Selon Kepler, la vitesse angulaire de chaque planète, dans son mouvement autour du Soleil, mesurée en secondes de degré par jour, fournit le nombre de vibrations de chaque son. Sur une orbite elliptique, la vitesse de chaque planète n'est pas constante et ce son décrit une phrase d'autant plus étendue que l'ellipse de l'orbite est allongée. La note fondamentale correspond à l'aphélie (distance maximale par rapport au Soleil). Kepler arrive ainsi à obtenir les mélodies de base de chacune des planètes, les notes de la Terre pouvant être simplement mi, fa, mi, fa, … Autrement dit : " miseria, famina, miseria, famina … " (indéfiniment). Ce n'est pas là la vision d'un joyeux drille ! Le chant de Mercure est un soprano (sopraniste ? Mercure ?). Celui de Vénus est un contralto et, en continuant ainsi à s'éloigner du Soleil, celui de Mars un ténor léger, et pour les géants Jupiter et Saturne, deux basses profondes. Le résultat de ses travaux harmoniques "Harmonices mundi" est publié en 1619. L'ambitus orbital de Mercure se compose d'une octave plus une tierce : do … do … mi.
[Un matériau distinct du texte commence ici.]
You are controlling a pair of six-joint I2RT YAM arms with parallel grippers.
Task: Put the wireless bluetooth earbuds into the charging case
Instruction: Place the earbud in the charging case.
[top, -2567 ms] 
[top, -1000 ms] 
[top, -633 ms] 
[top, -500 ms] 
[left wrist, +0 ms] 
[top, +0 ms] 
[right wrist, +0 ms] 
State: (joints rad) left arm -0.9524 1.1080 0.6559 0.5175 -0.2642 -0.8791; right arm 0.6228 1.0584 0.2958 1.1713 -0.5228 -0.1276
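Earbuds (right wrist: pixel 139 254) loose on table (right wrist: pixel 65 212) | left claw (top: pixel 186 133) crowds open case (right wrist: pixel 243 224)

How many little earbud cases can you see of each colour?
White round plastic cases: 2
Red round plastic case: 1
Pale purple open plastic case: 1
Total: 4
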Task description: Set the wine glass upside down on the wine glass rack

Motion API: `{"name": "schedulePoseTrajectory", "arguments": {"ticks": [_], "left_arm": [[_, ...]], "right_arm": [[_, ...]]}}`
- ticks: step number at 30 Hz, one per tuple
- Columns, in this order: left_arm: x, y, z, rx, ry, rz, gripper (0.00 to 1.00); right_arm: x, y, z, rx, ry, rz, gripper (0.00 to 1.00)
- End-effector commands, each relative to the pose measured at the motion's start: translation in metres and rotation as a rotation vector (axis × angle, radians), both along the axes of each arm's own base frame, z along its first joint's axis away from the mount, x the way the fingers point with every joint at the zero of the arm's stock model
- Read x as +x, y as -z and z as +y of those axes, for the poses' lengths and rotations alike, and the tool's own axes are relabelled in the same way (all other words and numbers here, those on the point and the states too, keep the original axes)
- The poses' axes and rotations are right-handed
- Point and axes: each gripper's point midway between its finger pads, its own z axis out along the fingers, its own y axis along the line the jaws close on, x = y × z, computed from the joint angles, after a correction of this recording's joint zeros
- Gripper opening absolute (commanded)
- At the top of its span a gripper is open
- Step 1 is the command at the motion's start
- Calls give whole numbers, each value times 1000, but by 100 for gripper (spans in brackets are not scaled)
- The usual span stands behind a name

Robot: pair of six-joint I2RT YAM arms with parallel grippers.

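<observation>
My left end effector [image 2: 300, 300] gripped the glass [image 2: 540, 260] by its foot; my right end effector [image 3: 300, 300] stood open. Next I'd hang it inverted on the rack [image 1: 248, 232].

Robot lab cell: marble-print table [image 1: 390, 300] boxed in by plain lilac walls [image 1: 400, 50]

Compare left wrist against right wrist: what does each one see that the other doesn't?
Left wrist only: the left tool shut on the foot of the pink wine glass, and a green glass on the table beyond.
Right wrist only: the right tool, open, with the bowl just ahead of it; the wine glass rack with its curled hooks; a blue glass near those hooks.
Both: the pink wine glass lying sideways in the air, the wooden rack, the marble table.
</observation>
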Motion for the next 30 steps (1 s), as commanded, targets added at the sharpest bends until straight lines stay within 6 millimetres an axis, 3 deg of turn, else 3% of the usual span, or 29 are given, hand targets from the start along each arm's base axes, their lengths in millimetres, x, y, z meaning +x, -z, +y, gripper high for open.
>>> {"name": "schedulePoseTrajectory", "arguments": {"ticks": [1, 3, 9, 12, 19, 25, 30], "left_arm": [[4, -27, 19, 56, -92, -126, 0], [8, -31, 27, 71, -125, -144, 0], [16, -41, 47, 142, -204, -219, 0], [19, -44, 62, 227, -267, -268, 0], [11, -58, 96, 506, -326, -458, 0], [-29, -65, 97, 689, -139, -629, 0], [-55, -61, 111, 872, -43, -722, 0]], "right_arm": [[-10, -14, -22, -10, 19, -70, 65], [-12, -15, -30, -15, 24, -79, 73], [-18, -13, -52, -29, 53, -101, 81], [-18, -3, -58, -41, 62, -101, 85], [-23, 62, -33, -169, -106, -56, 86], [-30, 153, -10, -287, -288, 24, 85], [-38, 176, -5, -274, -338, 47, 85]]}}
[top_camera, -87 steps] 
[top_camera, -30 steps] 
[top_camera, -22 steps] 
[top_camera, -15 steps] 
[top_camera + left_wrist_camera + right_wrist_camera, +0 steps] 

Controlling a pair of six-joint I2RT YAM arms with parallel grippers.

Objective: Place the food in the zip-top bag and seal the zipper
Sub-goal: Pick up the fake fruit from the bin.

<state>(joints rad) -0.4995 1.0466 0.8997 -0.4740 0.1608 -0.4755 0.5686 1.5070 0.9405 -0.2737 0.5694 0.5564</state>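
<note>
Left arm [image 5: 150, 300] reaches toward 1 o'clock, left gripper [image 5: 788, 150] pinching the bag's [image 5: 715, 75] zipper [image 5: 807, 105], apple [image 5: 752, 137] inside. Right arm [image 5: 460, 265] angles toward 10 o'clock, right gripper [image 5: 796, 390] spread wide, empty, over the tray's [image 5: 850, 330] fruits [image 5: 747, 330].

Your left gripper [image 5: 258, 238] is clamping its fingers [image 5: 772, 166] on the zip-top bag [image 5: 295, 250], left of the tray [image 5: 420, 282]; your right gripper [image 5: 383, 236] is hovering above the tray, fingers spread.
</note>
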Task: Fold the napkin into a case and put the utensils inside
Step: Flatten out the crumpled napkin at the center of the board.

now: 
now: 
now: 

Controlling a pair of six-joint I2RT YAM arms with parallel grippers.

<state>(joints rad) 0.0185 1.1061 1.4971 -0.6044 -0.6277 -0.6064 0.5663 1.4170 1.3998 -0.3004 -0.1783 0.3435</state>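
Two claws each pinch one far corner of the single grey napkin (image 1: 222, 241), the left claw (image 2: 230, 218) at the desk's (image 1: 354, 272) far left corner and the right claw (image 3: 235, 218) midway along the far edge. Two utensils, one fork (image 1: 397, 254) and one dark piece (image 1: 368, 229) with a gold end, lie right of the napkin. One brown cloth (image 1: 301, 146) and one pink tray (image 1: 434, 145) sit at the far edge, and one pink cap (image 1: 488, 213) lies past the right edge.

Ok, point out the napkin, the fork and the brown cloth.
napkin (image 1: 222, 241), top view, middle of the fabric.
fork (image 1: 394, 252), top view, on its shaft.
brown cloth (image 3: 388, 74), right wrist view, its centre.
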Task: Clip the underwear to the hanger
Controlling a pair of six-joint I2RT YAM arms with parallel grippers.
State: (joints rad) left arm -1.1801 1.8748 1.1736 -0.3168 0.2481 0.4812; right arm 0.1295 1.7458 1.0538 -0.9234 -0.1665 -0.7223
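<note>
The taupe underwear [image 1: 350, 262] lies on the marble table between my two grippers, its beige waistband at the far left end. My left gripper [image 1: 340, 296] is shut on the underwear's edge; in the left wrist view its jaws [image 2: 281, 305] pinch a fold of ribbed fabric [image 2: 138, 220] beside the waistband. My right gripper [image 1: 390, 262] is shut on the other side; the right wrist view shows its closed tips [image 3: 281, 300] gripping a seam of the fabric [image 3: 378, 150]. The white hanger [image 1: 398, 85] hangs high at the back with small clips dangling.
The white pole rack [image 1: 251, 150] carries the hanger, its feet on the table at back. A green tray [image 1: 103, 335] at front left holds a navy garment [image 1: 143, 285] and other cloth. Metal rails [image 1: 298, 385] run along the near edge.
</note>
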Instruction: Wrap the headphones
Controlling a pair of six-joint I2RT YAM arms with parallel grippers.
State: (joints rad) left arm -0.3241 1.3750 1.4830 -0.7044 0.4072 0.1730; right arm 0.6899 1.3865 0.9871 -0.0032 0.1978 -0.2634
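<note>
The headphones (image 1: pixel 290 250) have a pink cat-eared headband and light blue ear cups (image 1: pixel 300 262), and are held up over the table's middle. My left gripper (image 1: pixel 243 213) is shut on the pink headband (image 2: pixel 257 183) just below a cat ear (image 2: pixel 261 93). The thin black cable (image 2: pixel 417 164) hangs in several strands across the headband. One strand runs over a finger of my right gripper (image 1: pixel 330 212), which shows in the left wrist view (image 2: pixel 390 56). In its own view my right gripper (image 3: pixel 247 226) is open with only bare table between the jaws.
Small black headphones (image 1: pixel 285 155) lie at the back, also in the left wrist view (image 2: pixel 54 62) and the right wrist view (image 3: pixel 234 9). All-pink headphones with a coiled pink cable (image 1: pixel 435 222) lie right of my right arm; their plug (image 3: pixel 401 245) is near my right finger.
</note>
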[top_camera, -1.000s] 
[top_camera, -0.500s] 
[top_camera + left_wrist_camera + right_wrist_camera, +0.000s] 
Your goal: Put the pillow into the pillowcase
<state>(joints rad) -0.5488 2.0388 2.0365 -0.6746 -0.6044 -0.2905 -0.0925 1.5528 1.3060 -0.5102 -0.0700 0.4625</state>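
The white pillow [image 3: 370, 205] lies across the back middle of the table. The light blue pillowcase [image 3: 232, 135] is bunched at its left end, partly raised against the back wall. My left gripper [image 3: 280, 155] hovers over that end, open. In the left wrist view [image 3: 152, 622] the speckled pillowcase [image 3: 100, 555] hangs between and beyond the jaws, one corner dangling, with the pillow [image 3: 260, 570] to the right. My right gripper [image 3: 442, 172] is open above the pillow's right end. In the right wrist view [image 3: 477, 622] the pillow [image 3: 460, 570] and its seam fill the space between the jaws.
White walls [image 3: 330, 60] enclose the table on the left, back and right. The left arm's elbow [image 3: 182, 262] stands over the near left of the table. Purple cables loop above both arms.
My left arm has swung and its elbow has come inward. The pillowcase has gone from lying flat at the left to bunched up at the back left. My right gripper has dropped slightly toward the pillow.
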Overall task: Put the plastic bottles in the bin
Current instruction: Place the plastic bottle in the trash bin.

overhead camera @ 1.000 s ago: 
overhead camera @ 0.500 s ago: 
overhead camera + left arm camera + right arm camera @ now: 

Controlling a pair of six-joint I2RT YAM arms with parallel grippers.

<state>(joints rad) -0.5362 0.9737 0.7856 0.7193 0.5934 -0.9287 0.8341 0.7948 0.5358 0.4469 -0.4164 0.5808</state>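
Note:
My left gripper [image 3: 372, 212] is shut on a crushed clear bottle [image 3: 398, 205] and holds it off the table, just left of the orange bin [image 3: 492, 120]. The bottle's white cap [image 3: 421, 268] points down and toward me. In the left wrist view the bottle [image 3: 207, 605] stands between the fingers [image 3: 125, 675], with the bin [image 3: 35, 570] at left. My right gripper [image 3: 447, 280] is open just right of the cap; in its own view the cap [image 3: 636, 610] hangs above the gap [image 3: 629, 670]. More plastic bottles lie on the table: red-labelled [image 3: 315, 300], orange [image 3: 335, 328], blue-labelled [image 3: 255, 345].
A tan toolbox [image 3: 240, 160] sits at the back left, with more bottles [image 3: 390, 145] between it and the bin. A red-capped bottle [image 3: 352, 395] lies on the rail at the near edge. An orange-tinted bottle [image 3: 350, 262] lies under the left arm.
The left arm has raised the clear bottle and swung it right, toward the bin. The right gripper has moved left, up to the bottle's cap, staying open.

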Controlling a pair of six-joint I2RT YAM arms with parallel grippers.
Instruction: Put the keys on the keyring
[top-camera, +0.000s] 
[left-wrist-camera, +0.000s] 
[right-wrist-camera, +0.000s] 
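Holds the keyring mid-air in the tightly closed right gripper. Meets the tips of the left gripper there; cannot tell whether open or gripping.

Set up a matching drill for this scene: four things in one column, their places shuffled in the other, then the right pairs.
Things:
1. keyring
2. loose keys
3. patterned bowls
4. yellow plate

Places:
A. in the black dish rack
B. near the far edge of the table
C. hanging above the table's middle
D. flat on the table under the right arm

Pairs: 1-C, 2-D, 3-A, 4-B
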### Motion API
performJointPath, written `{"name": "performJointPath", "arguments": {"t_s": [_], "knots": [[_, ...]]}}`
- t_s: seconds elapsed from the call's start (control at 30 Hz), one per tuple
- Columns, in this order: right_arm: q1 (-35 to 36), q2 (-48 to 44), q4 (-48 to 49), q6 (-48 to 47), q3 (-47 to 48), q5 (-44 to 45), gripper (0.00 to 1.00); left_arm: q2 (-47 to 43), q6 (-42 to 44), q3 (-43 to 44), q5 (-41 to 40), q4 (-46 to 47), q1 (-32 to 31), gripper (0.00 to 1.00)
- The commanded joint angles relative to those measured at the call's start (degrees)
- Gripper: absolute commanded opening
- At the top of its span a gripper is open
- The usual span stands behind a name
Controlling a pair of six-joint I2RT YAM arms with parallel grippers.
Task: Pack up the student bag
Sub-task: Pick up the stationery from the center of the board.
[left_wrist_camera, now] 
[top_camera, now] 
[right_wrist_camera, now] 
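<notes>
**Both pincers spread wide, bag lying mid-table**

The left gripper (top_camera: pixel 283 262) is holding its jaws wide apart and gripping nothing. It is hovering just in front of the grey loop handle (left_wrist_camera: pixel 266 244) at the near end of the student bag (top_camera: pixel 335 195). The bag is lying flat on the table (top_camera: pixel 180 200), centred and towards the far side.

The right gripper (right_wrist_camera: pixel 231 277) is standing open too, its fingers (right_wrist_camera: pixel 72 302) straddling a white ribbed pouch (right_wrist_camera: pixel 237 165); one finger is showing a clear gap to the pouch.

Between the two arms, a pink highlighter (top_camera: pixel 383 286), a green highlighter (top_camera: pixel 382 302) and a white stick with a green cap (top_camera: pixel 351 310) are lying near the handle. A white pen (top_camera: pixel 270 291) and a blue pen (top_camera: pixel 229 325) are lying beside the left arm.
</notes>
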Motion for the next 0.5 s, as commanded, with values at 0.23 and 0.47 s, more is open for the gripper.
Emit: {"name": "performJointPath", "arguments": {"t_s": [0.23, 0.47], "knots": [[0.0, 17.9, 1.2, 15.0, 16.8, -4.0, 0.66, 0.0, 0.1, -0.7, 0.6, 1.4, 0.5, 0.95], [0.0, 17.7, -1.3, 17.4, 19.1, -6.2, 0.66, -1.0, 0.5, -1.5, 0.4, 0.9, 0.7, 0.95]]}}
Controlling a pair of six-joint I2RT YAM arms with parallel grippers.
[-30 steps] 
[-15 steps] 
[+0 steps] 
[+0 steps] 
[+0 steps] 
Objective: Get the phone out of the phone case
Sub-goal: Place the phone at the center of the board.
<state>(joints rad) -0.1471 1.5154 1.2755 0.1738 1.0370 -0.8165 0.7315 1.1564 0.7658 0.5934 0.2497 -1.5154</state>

Vénus répète inlassablement la même note : mi , mi , mi … La Terre se limite à un demi ton : sol , la♭ , sol … Mars donne une quinte : fa , sol , la , si♭ , do … Jupiter se promène sur une tierce grave : si … ré, ainsi que Saturne : fa … la
Quelques années plus tard, Galilée s'attache également à établir un lien entre ses préoccupations astronomiques et ses recherches en matières musicales sous l'influence de son père, Vicenze Galilei (1520-1591). Organiste et compositeur, Vicenze eut Zarlino pour maître ; ses compositions inspirèrent Frescobaldi et Vivaldi.
Marin Mersenne traduit les ouvrages de Galilée et reprend ses travaux sur la vibration des cordes dans son "Harmonie universelle" en 1636. Son intérêt pour l'astronomie le pousse à y inclure des dessins de télescopes afin de réactualiser la question de l'harmonie des sphères.
Par la suite, si le divorce est définitivement consommé entre l'astronomie et l'harmonie, les planètes et les étoiles ont inspiré de nombreux musiciens et des témoignages de l'état des recherches se trouvent souvent traduit en musique. Pour citer quelques exemples, l'oratorio "la Création" de [Joseph_Haydn|Joseph Haydn] est inspiré des travaux de William Herschel qui a émis l'hypothèse d'une explosion originelle de l'univers et des théories d'Emmanuel Kant. " Und es werde licht ! ".
La même démarche est formulée par Jean-Féry Rebel dans "Les Elémens", ne se résolvant pas, en 1737, à admettre la vision d'un monde organisé. (Mais n'y entend-t-on pas, en fait, le monde qui s'organise peu à peu ?)
Les trajectoires apparentes des planètes ont la particularité de traverser toujours les mêmes constellations. Celles-ci traditionnellement au nombre de douze forment le zodiaque En réalité, il conviendrait d'en ajouter une treizième, Ophiuchus (ou serpentaire) que Claude Ptolémée avait répertorié parmi les 48 qu'il recensa dans son Almageste.
La tradition a associé douze instruments de musique à chaque constellation. Sans attendre la Renaissance qui marque l'apogée de l'influence astrale sur l'iconographie musicale, de nombreux indices révèlent les liens puissants unissant le zodiaque et les instruments de musique. La collégiale de Saint-Bonnet-le-Château (près de Saint-Étienne) nous en fournit un exemple. Les voûtes et les murs de la crypte sont décorés de fresques représentant, par leurs signes symboliques, les douze constellations du zodiaque. À chacune d'elle est associé un instrument de musique ou un ange musicien.
L'artiste anonyme a concilié la musique avec le ciel d'hiver. Il harmonise le zodiaque afin que le chant des planètes soit accompagné d'instruments pendant leur ronde cosmique. Ces fresques cachent certainement d'étonnants rébus.